# The knowledge of character sets (I believe you can understand)

Knowledge of character sets (I believe you can understand)

Article directory

The knowledge of character sets (I believe you can understand)
- 1 Character set organization and standards
- 2 Character sets and corresponding encoding methods, etc.
- - 2.1 Character Set Unicode 1.0 (UCS-2)
  - 2.2 Character Set Unicode 2.0 (UCS-4)
- 3 Unicode (UCS) code point values
- 4 Description of encoding method
- - 4.1 Encoding with UTF-16 (UCS-2), UTF-32 (UCS-4)
  - 4.2 Encoding with UTF-8
- 5 The difference between C.UTF-8 and en_US.UTF-8
- 6 last

1 Character set organization and standard

ASCII character set (American Standard Code for Information Interchange, American Standard Code for Information Interchange), which uses 7 bits to represent a character, representing a total of 128 characters. (IBM later expanded to 8bits, 256 characters)

The number of English letters plus special characters will not exceed 256, one byte is enough, but some other characters will not work, such as tens of thousands of Chinese characters, so various other character sets have appeared, so when different character sets exchange data There is a problem, maybe you use a certain number to represent the character A, but in another character set, this number does not represent A, so it will be troublesome to interact, so organizations such as Unicode and ISO appear to uniformly formulate a Standard, any certain number corresponds to only one character, the name taken by ISO is UCS (Universal Character Set), and the name taken by Unicode is called unicode.

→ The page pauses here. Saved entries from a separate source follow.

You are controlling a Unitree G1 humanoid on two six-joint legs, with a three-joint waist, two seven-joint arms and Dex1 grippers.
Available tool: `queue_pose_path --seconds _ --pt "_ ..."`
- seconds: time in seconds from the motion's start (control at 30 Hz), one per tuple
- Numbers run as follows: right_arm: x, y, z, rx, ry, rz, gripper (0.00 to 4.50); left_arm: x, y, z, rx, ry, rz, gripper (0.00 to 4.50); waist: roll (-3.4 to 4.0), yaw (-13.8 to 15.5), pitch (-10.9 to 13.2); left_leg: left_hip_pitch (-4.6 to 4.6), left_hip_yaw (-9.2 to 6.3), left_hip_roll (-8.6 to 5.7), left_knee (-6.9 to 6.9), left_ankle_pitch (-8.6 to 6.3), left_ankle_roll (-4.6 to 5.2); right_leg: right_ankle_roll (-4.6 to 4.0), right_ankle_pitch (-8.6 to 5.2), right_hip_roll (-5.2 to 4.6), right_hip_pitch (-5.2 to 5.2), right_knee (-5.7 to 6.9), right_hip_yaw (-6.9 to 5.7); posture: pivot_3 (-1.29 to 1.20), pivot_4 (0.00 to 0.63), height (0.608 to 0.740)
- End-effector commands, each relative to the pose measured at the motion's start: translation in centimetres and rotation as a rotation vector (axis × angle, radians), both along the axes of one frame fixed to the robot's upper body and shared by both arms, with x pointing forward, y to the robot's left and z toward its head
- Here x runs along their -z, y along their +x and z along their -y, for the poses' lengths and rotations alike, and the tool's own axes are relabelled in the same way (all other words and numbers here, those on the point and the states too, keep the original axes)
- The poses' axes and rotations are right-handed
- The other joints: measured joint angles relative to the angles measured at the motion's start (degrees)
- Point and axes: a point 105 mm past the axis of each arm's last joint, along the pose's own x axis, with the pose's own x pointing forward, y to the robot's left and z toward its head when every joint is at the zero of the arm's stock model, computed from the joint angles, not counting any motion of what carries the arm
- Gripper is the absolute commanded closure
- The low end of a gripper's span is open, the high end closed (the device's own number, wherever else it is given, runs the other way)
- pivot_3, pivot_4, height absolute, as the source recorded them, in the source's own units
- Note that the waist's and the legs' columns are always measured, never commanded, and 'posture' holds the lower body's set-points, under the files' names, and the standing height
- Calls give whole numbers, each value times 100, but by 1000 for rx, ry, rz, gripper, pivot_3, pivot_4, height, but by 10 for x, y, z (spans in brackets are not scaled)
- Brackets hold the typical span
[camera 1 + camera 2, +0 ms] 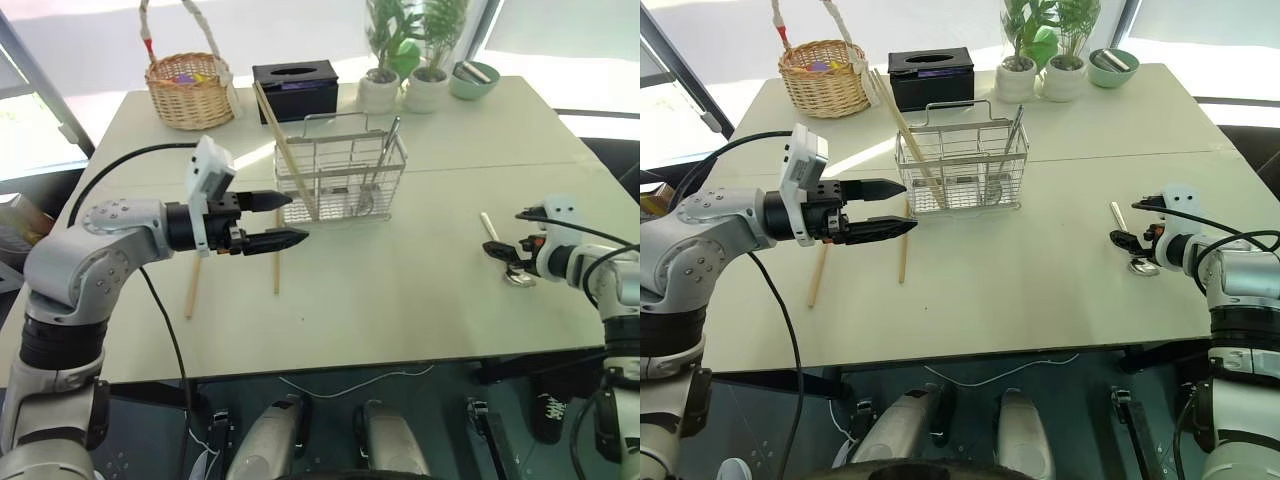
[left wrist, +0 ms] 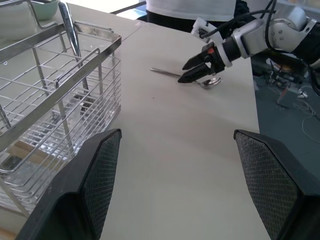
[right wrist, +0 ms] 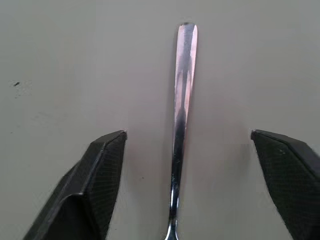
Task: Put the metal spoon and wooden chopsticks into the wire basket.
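- Your left end effector (image 1: 272,221), jaws apart and empty, hovered beside the wire basket (image 1: 340,172); two wooden chopsticks (image 1: 277,265) lay on the worktop (image 1: 420,290) nearby, others already inside.
- Right of the basket, your right end effector (image 3: 186,140) straddled the metal spoon (image 3: 181,110), not yet gripped.

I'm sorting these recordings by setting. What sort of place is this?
Probably a bright indoor test room set up like a dining table: a pale table by sunlit windows, with potted plants, a black tissue box and a wicker basket at its far edge.
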Motion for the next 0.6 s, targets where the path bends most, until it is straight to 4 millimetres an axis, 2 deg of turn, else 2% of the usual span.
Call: queue_pose_path --seconds 0.03,0.17,0.33,0.43,0.5,0.6 --pt "-6 1 -2 -17 -19 29 2408 -13 -1 -1 3 6 66 691 0 6 0 0 0 0 0 0 -1 0 0 0 1 -1 0 0 150 725" --pt "-4 0 -3 -18 -16 30 4473 -16 0 -1 5 2 70 691 0 14 0 0 0 0 2 -1 -1 0 0 0 2 0 0 0 150 725" --pt "-3 -1 -1 -10 -29 28 4473 -17 2 -1 1 -2 73 691 0 18 0 0 0 0 2 -1 -1 0 0 0 2 -1 0 0 150 725" --pt "-9 1 5 14 -68 64 4473 -16 3 -1 -6 -4 74 691 0 25 0 0 0 0 2 -1 -1 0 0 0 2 -1 0 0 150 725" --pt "-24 5 15 56 -129 134 4473 -16 5 -3 -18 -5 77 691 0 26 0 0 0 0 2 -1 -1 0 0 0 2 -1 0 0 150 725" --pt "-75 15 25 130 -165 372 4473 -16 11 -8 -65 -14 83 691 8 33 5 0 1 -1 2 0 -1 0 0 -1 1 -1 2 0 150 725"
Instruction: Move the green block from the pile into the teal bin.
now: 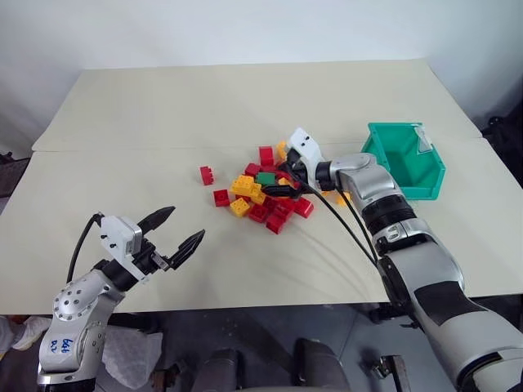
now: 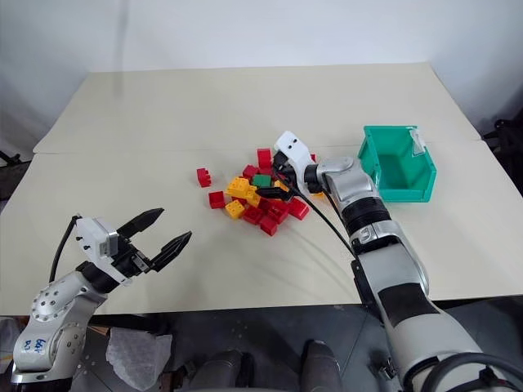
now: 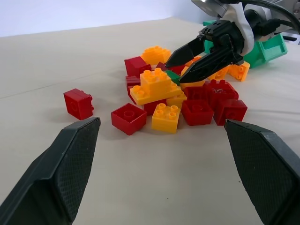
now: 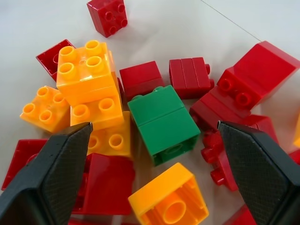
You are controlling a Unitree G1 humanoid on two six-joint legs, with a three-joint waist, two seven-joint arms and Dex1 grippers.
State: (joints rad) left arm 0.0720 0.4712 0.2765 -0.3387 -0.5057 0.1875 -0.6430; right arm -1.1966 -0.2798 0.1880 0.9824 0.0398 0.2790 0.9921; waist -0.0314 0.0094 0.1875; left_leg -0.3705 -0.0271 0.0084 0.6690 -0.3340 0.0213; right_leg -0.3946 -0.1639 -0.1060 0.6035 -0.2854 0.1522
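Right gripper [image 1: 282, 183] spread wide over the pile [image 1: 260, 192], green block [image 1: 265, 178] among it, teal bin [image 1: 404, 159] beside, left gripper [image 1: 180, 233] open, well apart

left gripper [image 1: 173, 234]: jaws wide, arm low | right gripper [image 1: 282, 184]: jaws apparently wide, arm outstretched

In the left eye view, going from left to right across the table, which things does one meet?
left gripper, open → lone red brick → the pile with the green block → right gripper, open over the pile → teal bin.
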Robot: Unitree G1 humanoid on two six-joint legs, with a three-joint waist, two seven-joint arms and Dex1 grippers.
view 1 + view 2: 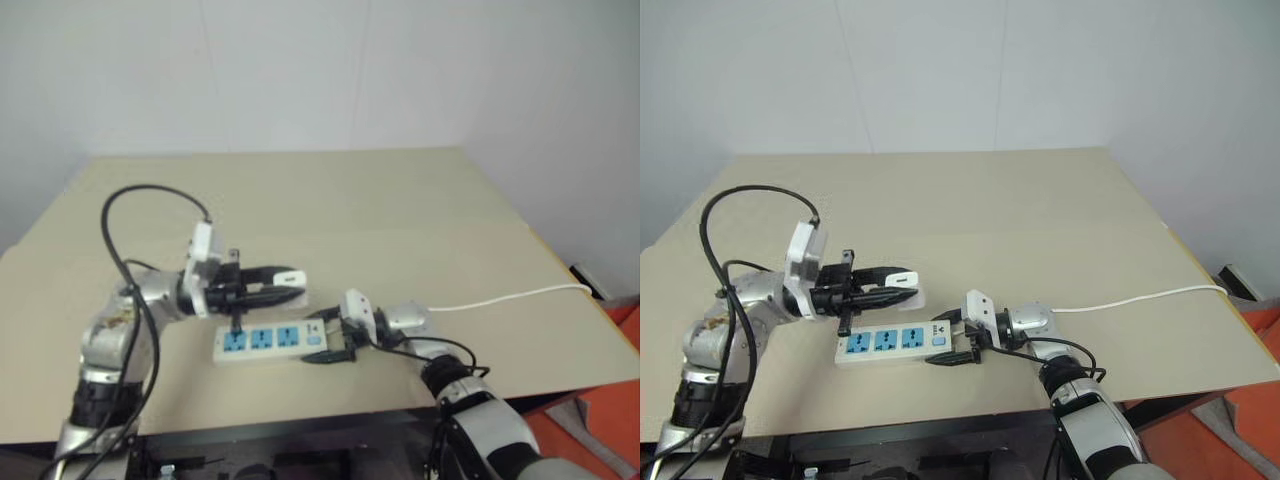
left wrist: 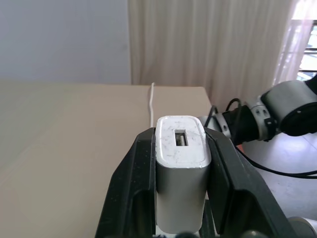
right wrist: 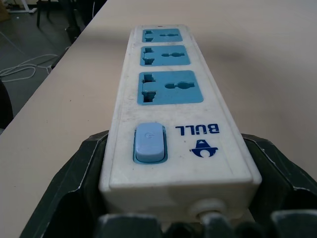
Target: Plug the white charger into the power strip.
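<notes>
Bench (image 1: pixel 400 230): tan top, fills most of the head view, white wall behind.

Power strip (image 1: pixel 268 341): lies flat on the bench near the 6 o'clock edge, long axis left to right, three blue sockets up, blue switch (image 3: pixel 148 143) at its right end. All three sockets empty. Thin white cord (image 1: pixel 510 297) runs from that end toward 3 o'clock, across the bench to its right edge.

Right claw (image 1: pixel 330 342): clenched on the strip's switch end, one black finger on each long side, per the right wrist view.

Left claw (image 1: pixel 285 281): pointing level toward the right, hanging just above the strip at about its 12 o'clock, clenched on the white charger (image 2: pixel 181 163). Charger sits between both fingers (image 2: pixel 136 188), port face outward, clear of the sockets.
</notes>
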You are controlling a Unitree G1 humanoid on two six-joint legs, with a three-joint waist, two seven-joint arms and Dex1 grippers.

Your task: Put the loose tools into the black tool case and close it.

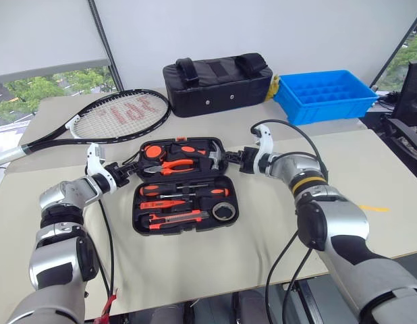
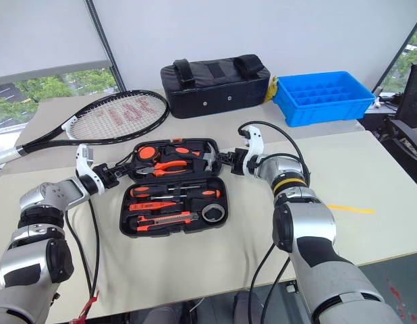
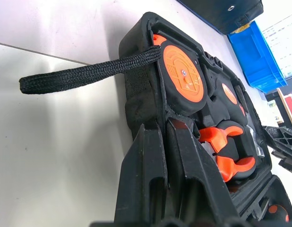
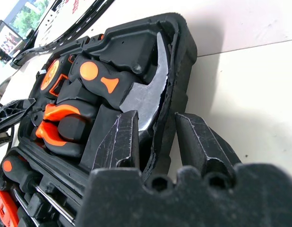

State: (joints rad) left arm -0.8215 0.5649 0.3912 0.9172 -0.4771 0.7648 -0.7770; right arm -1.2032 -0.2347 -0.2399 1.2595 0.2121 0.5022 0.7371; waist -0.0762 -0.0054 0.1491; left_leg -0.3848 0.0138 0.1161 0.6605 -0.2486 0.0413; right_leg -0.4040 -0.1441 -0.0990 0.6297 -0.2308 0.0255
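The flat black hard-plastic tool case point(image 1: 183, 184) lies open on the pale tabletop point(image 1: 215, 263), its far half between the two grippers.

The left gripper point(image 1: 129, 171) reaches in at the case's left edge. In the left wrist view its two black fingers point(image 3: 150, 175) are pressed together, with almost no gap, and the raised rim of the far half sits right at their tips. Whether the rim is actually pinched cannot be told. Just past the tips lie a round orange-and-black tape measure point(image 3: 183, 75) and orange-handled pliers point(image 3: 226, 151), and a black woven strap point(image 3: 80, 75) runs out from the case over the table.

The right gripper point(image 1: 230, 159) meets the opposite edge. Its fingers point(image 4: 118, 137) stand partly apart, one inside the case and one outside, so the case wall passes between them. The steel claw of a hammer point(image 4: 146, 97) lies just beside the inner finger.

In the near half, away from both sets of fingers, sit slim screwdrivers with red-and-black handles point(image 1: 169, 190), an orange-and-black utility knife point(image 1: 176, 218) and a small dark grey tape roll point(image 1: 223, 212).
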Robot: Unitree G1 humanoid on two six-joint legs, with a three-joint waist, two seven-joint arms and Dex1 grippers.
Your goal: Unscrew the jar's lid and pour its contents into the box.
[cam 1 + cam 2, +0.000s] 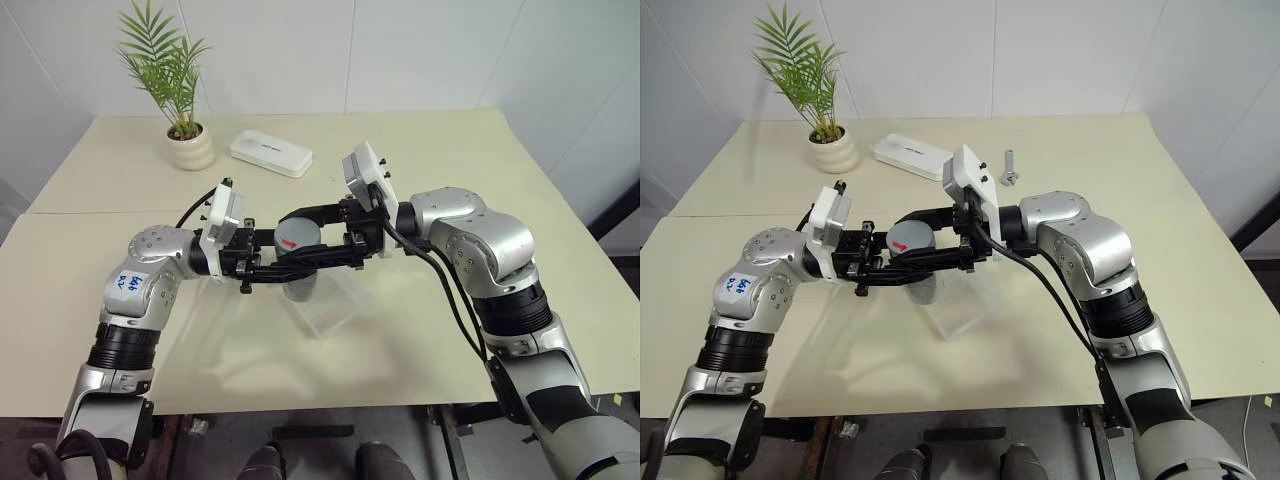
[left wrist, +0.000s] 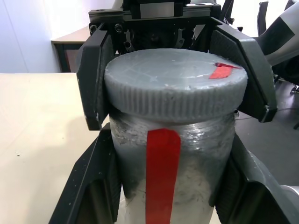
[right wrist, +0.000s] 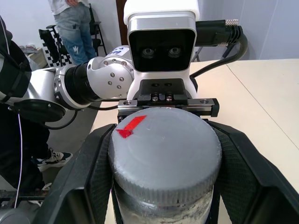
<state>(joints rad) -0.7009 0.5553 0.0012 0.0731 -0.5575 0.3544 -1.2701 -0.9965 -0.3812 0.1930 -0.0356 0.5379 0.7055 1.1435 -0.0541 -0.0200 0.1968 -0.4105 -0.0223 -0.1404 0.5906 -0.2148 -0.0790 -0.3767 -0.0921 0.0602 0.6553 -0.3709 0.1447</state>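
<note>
The left gripper clamps the jar and the right gripper clasps its lid (still seated, so unscrewing is barely begun), both held above the box, with pouring yet to come.

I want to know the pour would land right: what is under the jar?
Below the jar, held by the left gripper, the clear box lies on the table. The box's inside cannot be made out. The lid is on, in the right gripper.
</note>
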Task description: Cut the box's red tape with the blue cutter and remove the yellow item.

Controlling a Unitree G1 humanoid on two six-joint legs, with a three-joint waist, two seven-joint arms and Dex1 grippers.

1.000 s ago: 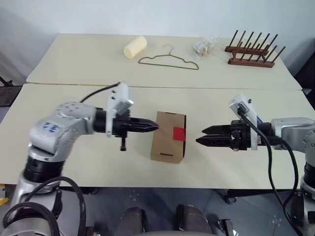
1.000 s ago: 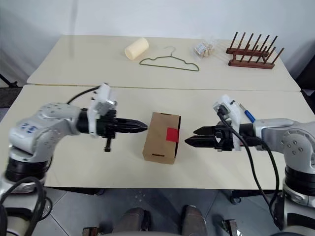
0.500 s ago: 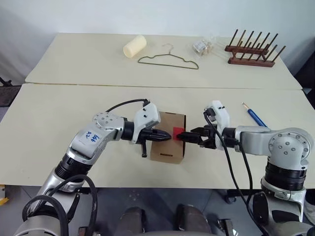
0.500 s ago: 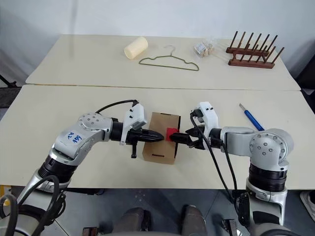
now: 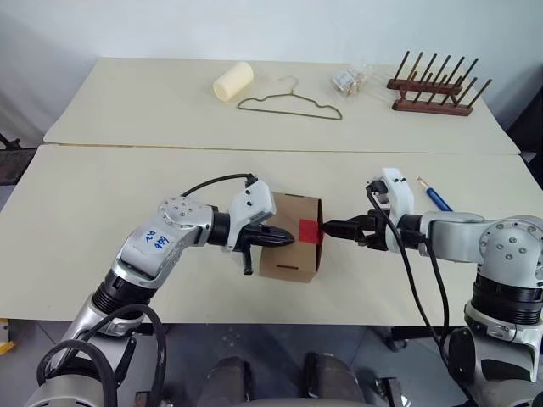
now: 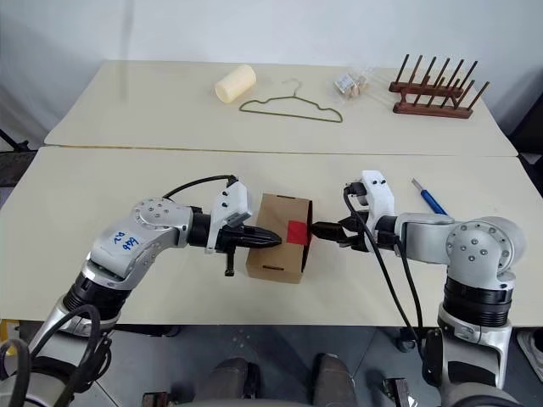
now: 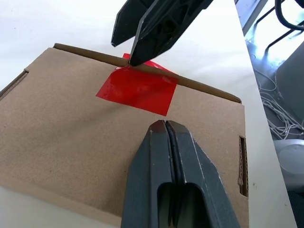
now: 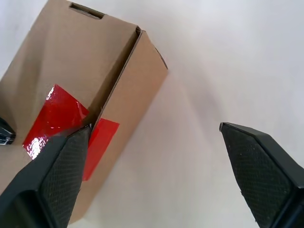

Organization name	Character set standard	Character set	Remarks
United States	ASCII standard	ASCII (7 bits)	English characters are replaced by Unicode/UCS Compatible
Unicode	Unicode standard	Unicode 1.0 (2 bytes), Unicode 2.0 (4 bytes)	Universal for all languages
ISO	UCS (Universal Character Set) standard	UCS-2 (2 bytes ), UCS-4 (4 bytes)	Common to all languages
China	Special for Chinese characters	GB2312, GBk, GB18030 (GB18030-2000, GB18030-2005)	will eventually be eliminated, this article will not discuss in depth
Others		Other special character sets	will eventually be eliminated, this article will not discuss in depth

The encoding of Unicode and the ISO character set standard is exactly the same, and we generally call Unicode encoding more common.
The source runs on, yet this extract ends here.